Der Aufnahme im bundesweiten Netzwerk von Einrichtungen, die sich bewusst gegen jede Form von Diskriminierung , Mobbing und Gewalt positionieren, ging eine Abstimmung aller Schüler , Lehrkräfte und Mitarbeiter voraus. Mit überwältigender Mehrheit stimmten sie für eine Bewerbung der Schule, der schließlich im Frühjahr diesen Jahres stattgegeben wurde. „Mir war das schon lange ein Herzenswunsch“, sagt Rektor Schick. „Unsere Schülermitverantwortung SMV war sofort dabei und konnte auch alle anderen Schüler dafür begeistern.“

Das freut auch Steffen Biskupski.
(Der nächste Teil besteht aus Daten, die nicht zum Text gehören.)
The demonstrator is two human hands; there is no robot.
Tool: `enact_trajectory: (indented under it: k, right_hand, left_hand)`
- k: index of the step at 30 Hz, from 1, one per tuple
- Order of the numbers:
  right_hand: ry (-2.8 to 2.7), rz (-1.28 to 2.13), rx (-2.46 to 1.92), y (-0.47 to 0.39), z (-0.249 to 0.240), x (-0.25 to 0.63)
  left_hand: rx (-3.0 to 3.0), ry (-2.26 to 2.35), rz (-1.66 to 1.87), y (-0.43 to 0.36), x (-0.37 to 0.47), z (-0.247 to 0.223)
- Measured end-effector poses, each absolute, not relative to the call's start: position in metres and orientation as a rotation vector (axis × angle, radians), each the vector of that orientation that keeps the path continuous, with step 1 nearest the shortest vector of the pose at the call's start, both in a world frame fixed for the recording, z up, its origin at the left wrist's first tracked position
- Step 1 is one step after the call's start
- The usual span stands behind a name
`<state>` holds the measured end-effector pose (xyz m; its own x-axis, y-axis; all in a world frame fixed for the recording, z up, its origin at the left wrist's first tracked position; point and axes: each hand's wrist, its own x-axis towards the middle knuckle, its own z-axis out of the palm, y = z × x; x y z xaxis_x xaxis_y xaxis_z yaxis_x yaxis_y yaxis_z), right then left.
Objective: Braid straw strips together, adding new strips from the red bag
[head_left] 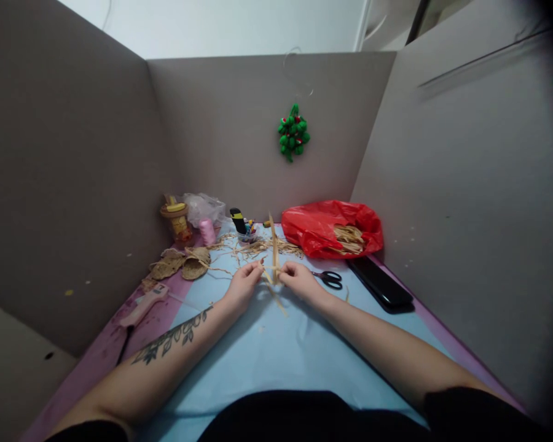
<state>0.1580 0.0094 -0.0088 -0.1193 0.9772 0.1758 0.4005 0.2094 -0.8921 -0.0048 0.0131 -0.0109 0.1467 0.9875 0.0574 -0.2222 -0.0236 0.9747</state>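
Both hands are raised over the blue table cover, close together near its middle. My left hand (247, 280) pinches one side of some pale straw strips (275, 252). My right hand (297, 277) has its fingers closed on the other side of the same strips. One long strip stands upright between the hands, and another end hangs down below them toward the cover. Just right of my right hand lie scissors with black handles (332, 280).
A red plastic bag (308, 227) of straw and a black case (382, 285) are on the right. Loose straw (258, 247), a pen cup (246, 235), pink thread (207, 232), woven pieces (195, 264) and a glue gun (146, 306) lie behind and left. Grey panels (239, 123) enclose the table.
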Motion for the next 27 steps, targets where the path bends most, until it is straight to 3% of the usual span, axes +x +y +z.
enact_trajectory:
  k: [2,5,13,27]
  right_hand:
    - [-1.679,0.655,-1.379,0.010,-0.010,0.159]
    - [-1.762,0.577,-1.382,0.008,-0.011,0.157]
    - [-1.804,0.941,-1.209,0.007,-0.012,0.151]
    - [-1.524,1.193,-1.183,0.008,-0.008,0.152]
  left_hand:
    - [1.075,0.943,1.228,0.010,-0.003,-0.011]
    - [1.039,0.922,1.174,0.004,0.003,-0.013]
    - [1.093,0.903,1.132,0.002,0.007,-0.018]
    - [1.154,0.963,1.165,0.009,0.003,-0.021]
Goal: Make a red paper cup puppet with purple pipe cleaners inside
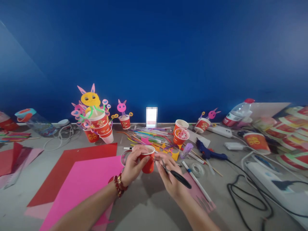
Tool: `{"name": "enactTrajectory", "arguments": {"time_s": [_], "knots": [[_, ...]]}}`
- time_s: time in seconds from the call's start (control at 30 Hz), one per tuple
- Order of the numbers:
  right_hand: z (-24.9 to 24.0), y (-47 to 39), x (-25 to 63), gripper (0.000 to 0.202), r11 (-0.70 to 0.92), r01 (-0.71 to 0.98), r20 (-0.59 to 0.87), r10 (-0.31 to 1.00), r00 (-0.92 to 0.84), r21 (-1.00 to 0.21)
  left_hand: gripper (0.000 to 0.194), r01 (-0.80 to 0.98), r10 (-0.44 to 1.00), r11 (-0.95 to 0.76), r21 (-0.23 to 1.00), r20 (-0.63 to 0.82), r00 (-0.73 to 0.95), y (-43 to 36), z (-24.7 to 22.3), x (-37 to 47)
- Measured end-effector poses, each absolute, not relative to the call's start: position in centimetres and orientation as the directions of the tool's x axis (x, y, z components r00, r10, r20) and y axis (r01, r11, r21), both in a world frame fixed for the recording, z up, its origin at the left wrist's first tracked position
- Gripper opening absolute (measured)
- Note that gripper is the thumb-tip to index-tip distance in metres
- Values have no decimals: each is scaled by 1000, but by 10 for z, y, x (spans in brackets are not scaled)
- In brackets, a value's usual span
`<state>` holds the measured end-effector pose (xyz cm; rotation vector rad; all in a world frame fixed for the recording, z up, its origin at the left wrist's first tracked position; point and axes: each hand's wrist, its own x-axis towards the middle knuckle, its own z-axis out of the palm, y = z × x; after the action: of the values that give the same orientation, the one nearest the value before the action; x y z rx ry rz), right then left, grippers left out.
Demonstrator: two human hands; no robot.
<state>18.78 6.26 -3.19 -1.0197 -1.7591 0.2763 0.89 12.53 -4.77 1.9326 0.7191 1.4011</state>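
My left hand [133, 162], with a beaded bracelet at the wrist, is wrapped round a red paper cup [148, 165] with a white rim. The cup stands roughly upright above the middle of the table. Close on its right, my right hand [170, 175] grips a thin tool with a black handle [181, 179]. The tool's slim front end points at the cup's side; whether its tip touches or pierces the cup cannot be made out. Pink paper [89, 179] and red paper [62, 173] lie beside my left forearm.
Paper cup figures [90, 99] stand at the back left. Straws [151, 133], yellow paper scraps [175, 152] and a cup of pink pieces [181, 136] lie beyond my hands. To the right are a blue glue gun [209, 152], a marker [196, 179], cables and a power strip [269, 183].
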Motion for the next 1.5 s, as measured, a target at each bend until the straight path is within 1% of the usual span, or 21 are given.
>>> {"name": "enactTrajectory", "arguments": {"time_s": [0.17,0.27,0.33,0.43,0.5,0.57,0.63,0.7,0.77,0.83,0.87,0.93,0.97,1.03,1.13,1.2,1.27,1.33,1.37,1.43,1.5], "knots": [[-37,62,185,13,616,490,688,725,-44,-617,5,115,725,-678,726,634,271,126,-47,9],[-43,58,181,14,588,447,666,745,25,-674,5,132,710,-699,703,658,250,122,-45,10],[-47,55,177,15,529,380,602,793,96,-758,7,156,676,-736,659,697,240,120,-43,10],[-52,53,169,20,397,165,425,881,208,-903,13,243,582,-811,531,776,244,117,-41,10],[-55,52,164,22,315,2,305,918,252,-949,19,314,514,-846,432,817,262,115,-40,9],[-56,53,161,23,279,-88,246,931,269,-956,22,356,480,-856,375,832,277,114,-39,9],[-54,53,162,22,299,-71,271,926,264,-952,22,361,490,-850,383,828,274,112,-37,9],[-51,55,168,19,381,50,382,897,223,-923,18,346,532,-830,437,807,256,112,-34,10],[-47,57,177,16,512,210,542,832,123,-833,13,325,598,-793,516,763,245,111,-30,11],[-43,59,185,17,622,314,656,755,2,-717,9,308,665,-744,594,706,244,111,-25,11],[-42,60,188,18,657,333,686,726,-39,-676,7,302,689,-723,621,681,246,110,-23,11],[-42,60,190,19,672,327,695,716,-59,-664,6,306,706,-707,637,662,251,109,-19,11],[-42,59,189,18,654,312,678,734,-41,-689,7,318,696,-716,622,672,254,107,-17,10],[-44,57,184,16,569,229,592,805,40,-789,10,371,652,-749,549,712,263,104,-15,9],[-48,55,172,19,388,-39,374,907,195,-921,18,480,557,-790,381,772,306,101,-14,9],[-50,56,165,26,297,-203,243,937,252,-933,23,522,516,-799,299,787,339,100,-14,9],[-50,58,162,29,255,-269,181,945,271,-929,24,532,512,-798,284,784,350,100,-15,9],[-49,59,164,28,270,-244,203,942,268,-931,20,509,552,-786,350,769,324,102,-15,9],[-48,59,167,25,301,-193,248,934,258,-934,16,488,579,-777,398,756,305,102,-15,9],[-46,58,174,19,385,-27,371,904,212,-922,9,446,636,-750,488,718,283,103,-13,9],[-45,57,180,17,474,164,496,859,131,-865,4,420,680,-722,550,673,290,104,-10,7]]}}
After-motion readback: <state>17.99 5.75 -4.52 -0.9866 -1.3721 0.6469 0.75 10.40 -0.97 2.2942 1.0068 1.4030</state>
Er ist sowohl Schulpsychologe an der Herzog-Otto-Mittelschule als auch Regionalbeauftragter für Demokratie und Toleranz in Oberfranken. „Eigentlich kann ich kein Opfer von Rassismus werden“, sagt er bewusst provokant. „Ich bin weiß, habe einen guten Job, habe Kinder und ein Reihenhaus.“ Doch gerade daraus ergebe sich eine Verpflichtung, „hinzuschauen, zu erkennen und gegen Rassismus zu handeln.“

Namhafte Unterstützer

Mit dem Ersten Bürgermeister Andreas Hügerich ( SPD ), MdB Emmi Zeulner ( CSU ) sowie dem Fußballprofi Niklas Dorsch als Paten hat das Projekt namhafte Unterstützer.

Hügerich, der selbst zwei Jahre die Herzog-Otto-Mittelschule besucht hatte, vermittelte den Schülern , dass jeder Mensch kostbar sei und gebraucht werde. „Wenn jemand ausgegrenzt wird, dann wünsche ich mir nicht nur, dass ihr euch für die Gemeinschaft aussprecht, sondern es tatsächlich auch ansprecht.“ Neben seinem Appell hatte er auch einen Spendenumschlag dabei.

Zeulner betonte, dass in einer Gemeinschaft alle Glieder zusammenhängen. Wenn jemand beispielsweise gemobbt werde, brauche es Persönlichkeiten, die sagen: Stopp, alle gehören dazu. Sie lud die Mitglieder der SMV zu einem gemeinsamen Frühstück und weiteren Gesprächen ein.

Als die „Schule ohne Rassismus – Schule mit Courage“-Vertreter Katrin Müller und Heike Leipold ein Schild übergaben, das fortan mit Taten zu füllen sei, gab es großen Applaus. „Der Titel ist keine Garantie, dass es gelingt, aber es ist ein Startschuss. Denn Courage bedeutet vor allem Mut und Unerschrockenheit“, erklärte Müller. Im Landkreis Lichtenfels ist die Herzog-Otto-Mittelschule die dritte Grund- oder Mittelschule, die an dem Programm „Schule ohne Rassismus – Schule mit Courage“ teilnimmt. In Oberfranken gibt es bisher 88 Schulen, die an dem Projekt teilnehmen.